### [WHAT YOU NEED TO DO]
Please restate the entries below word for word, leaving out any pictures.

### [MATERIAL SHOWN]
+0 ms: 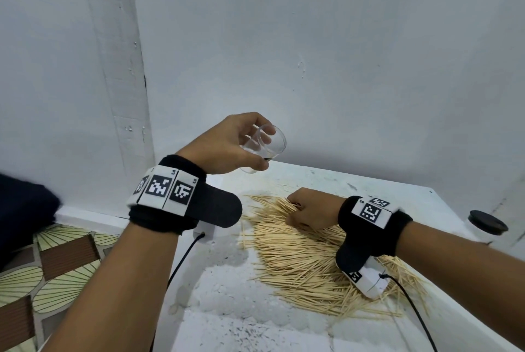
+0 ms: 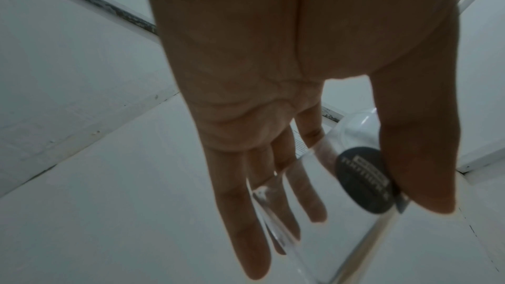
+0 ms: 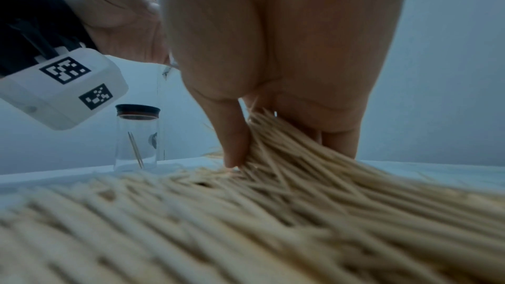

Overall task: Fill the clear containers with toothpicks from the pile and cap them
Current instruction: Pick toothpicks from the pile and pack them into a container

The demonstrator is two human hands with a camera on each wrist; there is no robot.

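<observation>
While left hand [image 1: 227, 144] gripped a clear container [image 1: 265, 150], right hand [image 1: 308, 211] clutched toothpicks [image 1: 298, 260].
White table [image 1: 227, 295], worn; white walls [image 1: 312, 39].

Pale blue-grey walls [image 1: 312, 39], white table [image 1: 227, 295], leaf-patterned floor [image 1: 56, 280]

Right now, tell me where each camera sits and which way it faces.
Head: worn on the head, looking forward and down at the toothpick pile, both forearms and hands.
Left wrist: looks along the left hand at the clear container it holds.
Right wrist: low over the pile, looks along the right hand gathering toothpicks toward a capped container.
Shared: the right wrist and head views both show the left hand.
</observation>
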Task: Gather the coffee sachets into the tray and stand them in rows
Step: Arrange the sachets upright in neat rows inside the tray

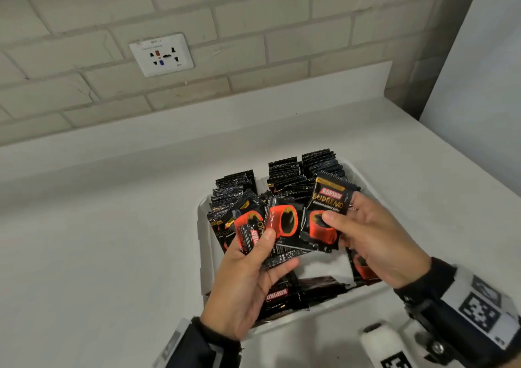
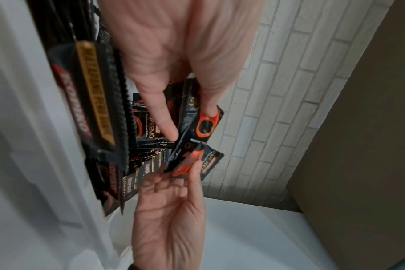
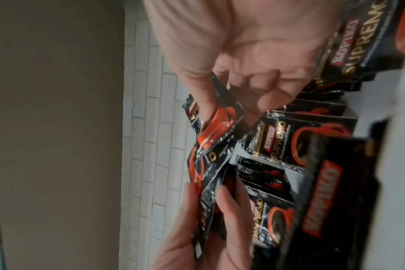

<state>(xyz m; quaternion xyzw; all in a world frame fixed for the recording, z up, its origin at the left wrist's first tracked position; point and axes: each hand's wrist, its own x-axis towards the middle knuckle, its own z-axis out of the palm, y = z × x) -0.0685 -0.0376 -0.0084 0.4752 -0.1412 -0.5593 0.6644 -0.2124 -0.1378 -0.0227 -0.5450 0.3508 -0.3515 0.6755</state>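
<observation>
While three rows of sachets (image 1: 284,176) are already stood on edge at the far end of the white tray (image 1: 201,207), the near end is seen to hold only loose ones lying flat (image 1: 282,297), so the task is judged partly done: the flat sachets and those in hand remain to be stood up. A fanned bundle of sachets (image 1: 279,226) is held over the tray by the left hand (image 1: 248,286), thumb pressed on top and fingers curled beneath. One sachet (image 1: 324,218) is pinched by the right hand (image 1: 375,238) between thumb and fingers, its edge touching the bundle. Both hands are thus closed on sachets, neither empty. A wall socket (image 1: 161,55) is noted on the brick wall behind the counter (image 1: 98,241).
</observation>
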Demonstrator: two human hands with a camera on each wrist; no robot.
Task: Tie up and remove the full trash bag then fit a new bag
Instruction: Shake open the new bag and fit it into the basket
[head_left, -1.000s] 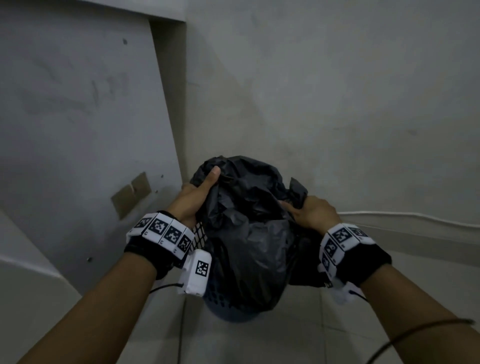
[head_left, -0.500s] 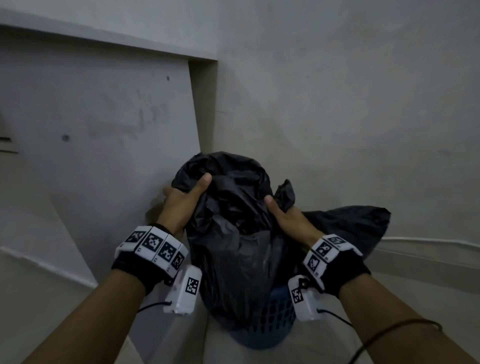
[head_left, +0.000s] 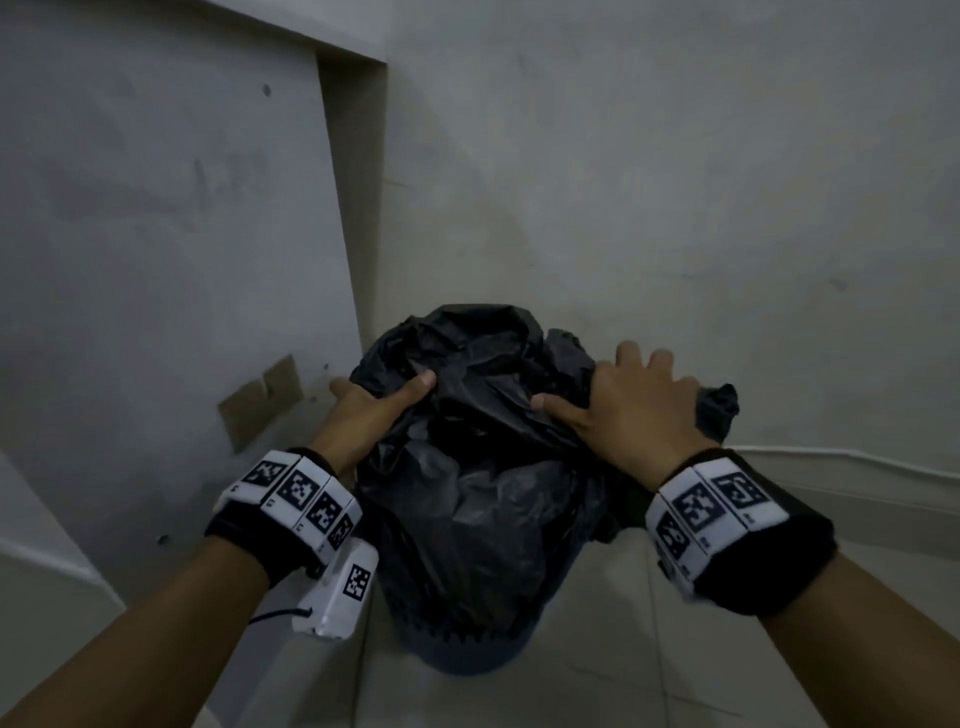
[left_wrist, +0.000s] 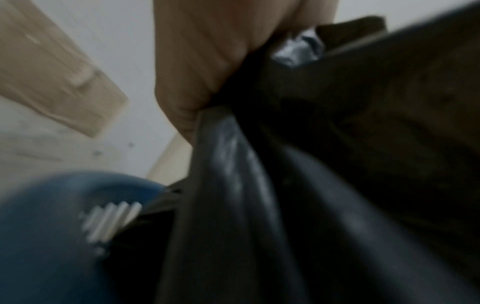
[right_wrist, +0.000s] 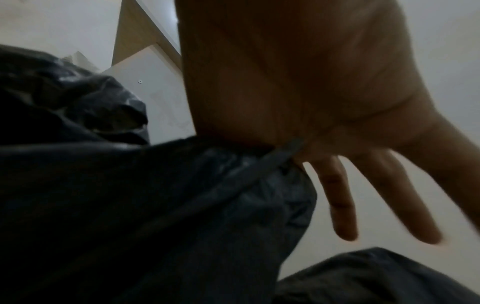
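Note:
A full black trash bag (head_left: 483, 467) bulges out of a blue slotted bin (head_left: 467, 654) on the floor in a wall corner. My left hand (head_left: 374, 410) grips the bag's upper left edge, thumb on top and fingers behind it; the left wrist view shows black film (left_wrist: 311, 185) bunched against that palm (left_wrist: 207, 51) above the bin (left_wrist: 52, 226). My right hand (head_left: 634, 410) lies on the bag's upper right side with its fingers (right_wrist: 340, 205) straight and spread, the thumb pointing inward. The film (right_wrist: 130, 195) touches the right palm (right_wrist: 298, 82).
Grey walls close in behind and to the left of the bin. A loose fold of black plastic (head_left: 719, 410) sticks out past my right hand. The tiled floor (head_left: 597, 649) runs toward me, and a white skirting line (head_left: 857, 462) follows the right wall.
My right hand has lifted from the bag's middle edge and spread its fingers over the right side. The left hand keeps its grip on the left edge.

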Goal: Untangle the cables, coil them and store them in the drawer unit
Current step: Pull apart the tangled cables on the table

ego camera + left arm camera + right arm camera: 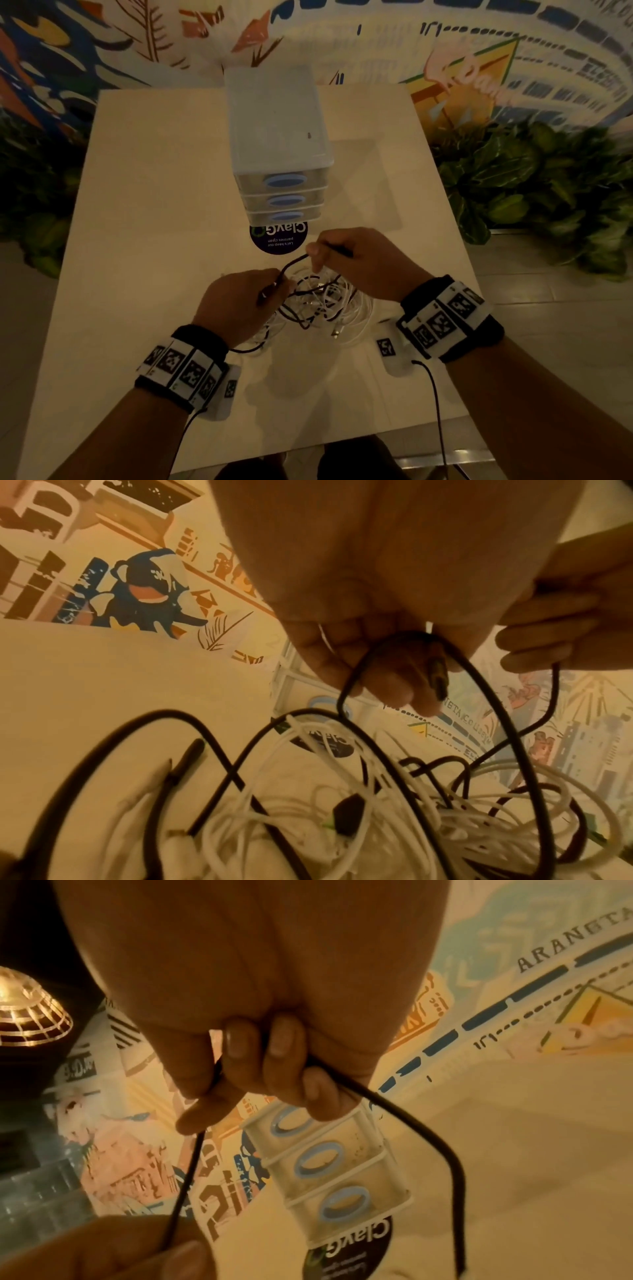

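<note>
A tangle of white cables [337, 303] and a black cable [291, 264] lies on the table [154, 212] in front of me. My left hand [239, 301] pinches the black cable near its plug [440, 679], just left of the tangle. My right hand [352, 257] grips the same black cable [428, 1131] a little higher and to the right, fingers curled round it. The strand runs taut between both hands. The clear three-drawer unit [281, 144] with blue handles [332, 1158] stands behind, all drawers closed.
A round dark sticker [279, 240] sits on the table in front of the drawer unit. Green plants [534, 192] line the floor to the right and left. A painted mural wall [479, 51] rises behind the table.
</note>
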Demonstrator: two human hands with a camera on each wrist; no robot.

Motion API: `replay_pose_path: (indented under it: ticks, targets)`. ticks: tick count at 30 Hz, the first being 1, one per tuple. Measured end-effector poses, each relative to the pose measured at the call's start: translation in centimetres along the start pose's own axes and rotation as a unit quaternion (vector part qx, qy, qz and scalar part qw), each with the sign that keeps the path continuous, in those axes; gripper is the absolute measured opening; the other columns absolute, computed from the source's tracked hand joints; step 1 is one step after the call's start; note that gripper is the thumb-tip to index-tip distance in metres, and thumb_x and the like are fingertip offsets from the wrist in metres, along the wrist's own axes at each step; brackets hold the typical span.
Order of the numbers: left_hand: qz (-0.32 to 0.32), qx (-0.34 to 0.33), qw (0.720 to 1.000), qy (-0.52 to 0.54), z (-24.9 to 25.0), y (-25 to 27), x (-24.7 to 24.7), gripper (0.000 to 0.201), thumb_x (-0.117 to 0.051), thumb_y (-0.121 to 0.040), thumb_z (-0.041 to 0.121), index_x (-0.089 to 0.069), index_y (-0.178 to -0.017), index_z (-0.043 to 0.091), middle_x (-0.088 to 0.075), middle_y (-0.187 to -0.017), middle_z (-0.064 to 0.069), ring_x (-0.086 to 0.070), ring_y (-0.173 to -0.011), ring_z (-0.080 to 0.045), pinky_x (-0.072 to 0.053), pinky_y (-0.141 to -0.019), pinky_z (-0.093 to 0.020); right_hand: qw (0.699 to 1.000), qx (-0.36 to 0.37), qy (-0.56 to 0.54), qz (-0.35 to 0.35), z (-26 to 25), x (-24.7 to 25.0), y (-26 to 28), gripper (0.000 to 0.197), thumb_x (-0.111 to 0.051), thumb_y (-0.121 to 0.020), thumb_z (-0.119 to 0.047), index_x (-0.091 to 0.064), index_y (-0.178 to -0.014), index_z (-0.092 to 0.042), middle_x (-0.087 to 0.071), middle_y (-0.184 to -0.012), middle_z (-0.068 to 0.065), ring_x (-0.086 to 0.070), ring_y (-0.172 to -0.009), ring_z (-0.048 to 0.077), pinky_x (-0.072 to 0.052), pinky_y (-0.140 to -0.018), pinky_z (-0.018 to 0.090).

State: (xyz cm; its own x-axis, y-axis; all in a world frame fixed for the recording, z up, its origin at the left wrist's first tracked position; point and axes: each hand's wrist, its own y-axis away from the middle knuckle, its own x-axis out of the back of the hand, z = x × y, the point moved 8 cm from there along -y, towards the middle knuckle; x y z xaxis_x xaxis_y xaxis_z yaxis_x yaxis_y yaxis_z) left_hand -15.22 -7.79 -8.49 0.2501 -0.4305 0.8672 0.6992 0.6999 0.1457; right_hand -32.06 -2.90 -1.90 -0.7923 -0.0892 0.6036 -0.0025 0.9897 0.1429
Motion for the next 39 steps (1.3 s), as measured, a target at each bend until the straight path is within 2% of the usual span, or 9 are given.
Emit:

### [ANSWER TO THIS EXERCISE]
+0 ms: 
+0 ms: 
+0 ms: 

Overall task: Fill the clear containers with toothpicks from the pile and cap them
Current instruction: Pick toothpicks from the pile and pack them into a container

The demonstrator is two human hands with a camera on each wrist; there is no robot.

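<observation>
While left hand [image 1: 227, 144] gripped a clear container [image 1: 265, 150], right hand [image 1: 308, 211] clutched toothpicks [image 1: 298, 260].
White table [image 1: 227, 295], worn; white walls [image 1: 312, 39].

Pale blue-grey walls [image 1: 312, 39], white table [image 1: 227, 295], leaf-patterned floor [image 1: 56, 280]

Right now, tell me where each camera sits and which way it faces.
Head: worn on the head, looking forward and down at the toothpick pile, both forearms and hands.
Left wrist: looks along the left hand at the clear container it holds.
Right wrist: low over the pile, looks along the right hand gathering toothpicks toward a capped container.
Shared: the right wrist and head views both show the left hand.
</observation>
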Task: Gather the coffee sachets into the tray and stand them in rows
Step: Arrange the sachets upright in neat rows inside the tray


<state>(xyz m; quaternion xyzw; all in a world frame fixed for the recording, z up, its origin at the left wrist's first tracked position; point and axes: each hand's wrist, its own x-axis towards the middle knuckle, its own z-axis out of the palm, y = z × x) -0.0685 -0.0376 -0.0084 0.4752 -0.1412 -0.5593 0.6644 -0.2124 -0.1378 -0.0227 -0.5450 0.3508 -0.3515 0.6755</state>
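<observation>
While three rows of sachets (image 1: 284,176) are already stood on edge at the far end of the white tray (image 1: 201,207), the near end is seen to hold only loose ones lying flat (image 1: 282,297), so the task is judged partly done: the flat sachets and those in hand remain to be stood up. A fanned bundle of sachets (image 1: 279,226) is held over the tray by the left hand (image 1: 248,286), thumb pressed on top and fingers curled beneath. One sachet (image 1: 324,218) is pinched by the right hand (image 1: 375,238) between thumb and fingers, its edge touching the bundle. Both hands are thus closed on sachets, neither empty. A wall socket (image 1: 161,55) is noted on the brick wall behind the counter (image 1: 98,241).
</observation>
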Demonstrator: two human hands with a camera on each wrist; no robot.
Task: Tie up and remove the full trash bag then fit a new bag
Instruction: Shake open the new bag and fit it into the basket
[head_left, -1.000s] 
[head_left, -0.500s] 
[head_left, +0.000s] 
[left_wrist, +0.000s] 
[right_wrist, +0.000s] 
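Note:
A full black trash bag (head_left: 483, 467) bulges out of a blue slotted bin (head_left: 467, 654) on the floor in a wall corner. My left hand (head_left: 374, 410) grips the bag's upper left edge, thumb on top and fingers behind it; the left wrist view shows black film (left_wrist: 311, 185) bunched against that palm (left_wrist: 207, 51) above the bin (left_wrist: 52, 226). My right hand (head_left: 634, 410) lies on the bag's upper right side with its fingers (right_wrist: 340, 205) straight and spread, the thumb pointing inward. The film (right_wrist: 130, 195) touches the right palm (right_wrist: 298, 82).
Grey walls close in behind and to the left of the bin. A loose fold of black plastic (head_left: 719, 410) sticks out past my right hand. The tiled floor (head_left: 597, 649) runs toward me, and a white skirting line (head_left: 857, 462) follows the right wall.
My right hand has lifted from the bag's middle edge and spread its fingers over the right side. The left hand keeps its grip on the left edge.
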
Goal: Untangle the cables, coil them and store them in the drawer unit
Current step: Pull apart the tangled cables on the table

ego camera + left arm camera + right arm camera: 

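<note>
A tangle of white cables [337, 303] and a black cable [291, 264] lies on the table [154, 212] in front of me. My left hand [239, 301] pinches the black cable near its plug [440, 679], just left of the tangle. My right hand [352, 257] grips the same black cable [428, 1131] a little higher and to the right, fingers curled round it. The strand runs taut between both hands. The clear three-drawer unit [281, 144] with blue handles [332, 1158] stands behind, all drawers closed.
A round dark sticker [279, 240] sits on the table in front of the drawer unit. Green plants [534, 192] line the floor to the right and left. A painted mural wall [479, 51] rises behind the table.
</note>
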Demonstrator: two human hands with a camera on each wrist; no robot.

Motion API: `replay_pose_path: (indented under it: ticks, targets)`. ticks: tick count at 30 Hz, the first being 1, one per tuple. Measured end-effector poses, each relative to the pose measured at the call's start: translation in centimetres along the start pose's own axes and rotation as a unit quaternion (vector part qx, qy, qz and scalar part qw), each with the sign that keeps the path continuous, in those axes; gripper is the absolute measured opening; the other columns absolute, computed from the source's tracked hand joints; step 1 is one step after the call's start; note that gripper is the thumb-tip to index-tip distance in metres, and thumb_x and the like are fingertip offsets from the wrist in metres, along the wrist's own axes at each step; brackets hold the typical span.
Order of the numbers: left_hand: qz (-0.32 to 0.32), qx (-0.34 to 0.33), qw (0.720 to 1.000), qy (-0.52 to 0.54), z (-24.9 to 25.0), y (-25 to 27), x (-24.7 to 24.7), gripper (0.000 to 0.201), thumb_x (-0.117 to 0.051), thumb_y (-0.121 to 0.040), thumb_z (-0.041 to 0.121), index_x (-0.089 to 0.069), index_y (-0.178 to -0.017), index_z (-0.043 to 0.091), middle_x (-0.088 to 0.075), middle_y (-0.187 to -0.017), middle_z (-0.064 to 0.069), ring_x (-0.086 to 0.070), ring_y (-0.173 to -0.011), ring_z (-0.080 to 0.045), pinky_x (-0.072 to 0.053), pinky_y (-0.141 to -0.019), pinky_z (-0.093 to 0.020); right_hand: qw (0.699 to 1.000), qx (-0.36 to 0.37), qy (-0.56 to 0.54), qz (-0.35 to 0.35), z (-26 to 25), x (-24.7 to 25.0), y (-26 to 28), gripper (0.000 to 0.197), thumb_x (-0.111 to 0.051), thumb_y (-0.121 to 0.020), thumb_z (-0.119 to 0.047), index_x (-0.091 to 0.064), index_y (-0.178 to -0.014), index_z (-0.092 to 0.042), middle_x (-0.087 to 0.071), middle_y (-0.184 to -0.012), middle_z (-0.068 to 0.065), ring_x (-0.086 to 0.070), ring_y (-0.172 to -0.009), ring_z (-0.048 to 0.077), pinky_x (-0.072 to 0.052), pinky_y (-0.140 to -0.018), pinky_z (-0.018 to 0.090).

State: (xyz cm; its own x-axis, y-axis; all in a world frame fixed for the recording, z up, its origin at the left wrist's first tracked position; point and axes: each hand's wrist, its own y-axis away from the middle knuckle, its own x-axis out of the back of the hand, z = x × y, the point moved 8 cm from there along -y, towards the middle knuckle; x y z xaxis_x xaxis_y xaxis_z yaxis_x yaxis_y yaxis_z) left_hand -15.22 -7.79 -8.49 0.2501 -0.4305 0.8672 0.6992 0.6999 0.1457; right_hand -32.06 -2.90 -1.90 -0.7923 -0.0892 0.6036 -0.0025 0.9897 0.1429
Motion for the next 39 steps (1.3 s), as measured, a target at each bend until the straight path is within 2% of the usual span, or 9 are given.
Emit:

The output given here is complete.